Chevron’s average daily upstream hydrocarbon production during the third quarter is expected to be slightly lower, compared to last year, as increased liquids (crude oil and natural gas liquids) production from tight plays in the U.S. and Argentina would be mostly offset by lower production from Angola and Kazakhstan. We expect Chevron to continue to make good progress on its shale and tight resources development program. The company has an active ongoing development program in the Permian Basin with 27 active rigs that had already drilled over 265 wells by the end of the second quarter this year. The development of shale and tight resources drove Chevron’s second quarter net hydrocarbon production higher by 33 thousand barrels of oil equivalent per day (MBOED). We expect to see a similar growth in production during the third quarter as well. In addition to this, we also expect continued production ramp up at the Papa-Terra project offshore Brazil, which started producing oil November last year, to boost Chevron’s net upstream volumes during the third quarter. [2]

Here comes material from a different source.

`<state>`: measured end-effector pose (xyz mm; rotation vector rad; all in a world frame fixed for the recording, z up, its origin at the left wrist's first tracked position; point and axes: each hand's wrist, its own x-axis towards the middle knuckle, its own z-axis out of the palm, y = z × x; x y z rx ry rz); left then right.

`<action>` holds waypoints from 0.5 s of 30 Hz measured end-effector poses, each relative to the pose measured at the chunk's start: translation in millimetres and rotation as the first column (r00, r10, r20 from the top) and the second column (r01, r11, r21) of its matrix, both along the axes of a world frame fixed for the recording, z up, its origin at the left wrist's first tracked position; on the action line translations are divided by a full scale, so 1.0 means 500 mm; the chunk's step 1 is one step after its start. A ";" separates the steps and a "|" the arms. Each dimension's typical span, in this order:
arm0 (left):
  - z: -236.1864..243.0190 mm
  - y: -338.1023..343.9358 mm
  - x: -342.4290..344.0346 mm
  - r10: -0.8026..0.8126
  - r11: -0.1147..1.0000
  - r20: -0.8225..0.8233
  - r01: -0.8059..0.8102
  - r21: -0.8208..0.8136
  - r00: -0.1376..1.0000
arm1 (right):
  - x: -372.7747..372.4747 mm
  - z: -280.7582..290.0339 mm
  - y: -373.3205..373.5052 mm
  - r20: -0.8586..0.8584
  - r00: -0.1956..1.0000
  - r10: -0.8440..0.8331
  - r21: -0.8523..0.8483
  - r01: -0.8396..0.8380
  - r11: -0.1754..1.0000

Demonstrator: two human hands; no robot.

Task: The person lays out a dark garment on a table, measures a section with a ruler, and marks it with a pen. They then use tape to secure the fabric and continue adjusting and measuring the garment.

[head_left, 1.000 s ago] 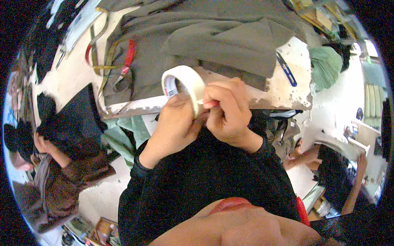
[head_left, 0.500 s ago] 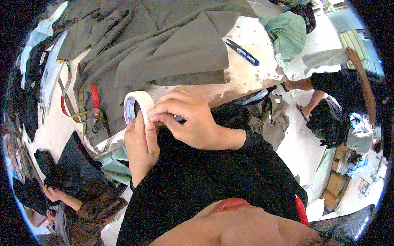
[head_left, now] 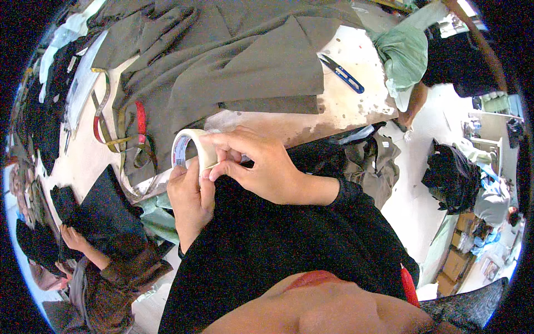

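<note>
A roll of cream masking tape (head_left: 191, 146) is held upright just off the near edge of the work table (head_left: 345, 106). My left hand (head_left: 192, 200) grips the roll from below, thumb against its side. My right hand (head_left: 261, 164) lies over the roll from the right, fingertips pinching at the outer layer of tape. Both hands sit close to my dark-clothed body. Behind the roll, large pieces of olive-grey fabric (head_left: 233, 61) are spread over the table.
Red-handled scissors (head_left: 140, 131) and olive straps (head_left: 103, 119) lie on the table's left part. A blue thread snip (head_left: 342, 73) rests to the right, near a bunched green cloth (head_left: 403, 53). A person sits on the floor at lower left (head_left: 105, 261); another crouches at right (head_left: 453, 175).
The view has swung, so the table now looks tilted and closer. The roll has come nearer my body, and my right hand covers more of it.
</note>
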<state>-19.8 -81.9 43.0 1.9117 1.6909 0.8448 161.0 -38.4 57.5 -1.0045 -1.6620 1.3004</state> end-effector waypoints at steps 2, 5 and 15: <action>-0.004 -0.003 -0.007 -0.010 1.000 -0.070 0.010 -0.002 0.997 | -0.002 -0.003 -0.001 0.008 1.000 -0.011 0.111 0.010 0.994; -0.007 -0.004 -0.014 -0.018 1.000 -0.146 0.021 0.015 0.989 | -0.008 -0.012 0.004 -0.049 0.996 0.069 0.162 -0.060 0.985; -0.008 -0.001 -0.006 0.037 0.997 0.252 -0.019 -0.072 0.967 | -0.020 -0.026 0.011 -0.176 0.976 0.126 0.132 -0.104 0.986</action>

However, the decline in base production and the shutdown of the Angola LNG project due to technical issues is expected to more than offset the company’s third quarter production growth from new projects. Chevron’s $10 billion Angola LNG project has been plagued with several issues since its startup last year due to a series of technical faults including electrical fires, pipeline leaks, and slower than expected ramp-up of the downstream processing facility. In its latest annual SEC filing, the company noted that the project would be operating at around 50% of its peak capacity till 2015, when it expects to complete the required modifications to fix these technical issues. However, the plant has been offline since April this year due to a pipeline rupture and Chevron now expects it to restart only by around mid-2015. Chevron is the operator of the project with a 36.4% working interest. [3]

Project Updates

Chevron expects to boost its total upstream production by ~20% to 3,100 MBOED by 2017 from around 2,597 MBOED last year. The Gorgon LNG project forms the centerpiece of this aggressive production ramp-up plan, as it is expected to contribute over 200 MBOED to Chevron’s net production volume. However, cost overruns and start-up delays weigh on the potential rate of return from the Gorgon Project. In 2011, Chevron announced a sharp $15 billion or a 40% spike in the total cost estimate for the project from $37 billion in 2009 to $52 billion. Last year, it further increased the total cost estimate by another $2 billion. The estimates have gone up primarily due to rising labor costs, a stronger Australian dollar, productivity issues at the Barrow Island site, and weather delays. During the third quarter earnings call, we will be looking forward to an update on the Gorgon LNG project, which was 83% complete at the end of the second quarter and is expected to come online by mid-next year. [2]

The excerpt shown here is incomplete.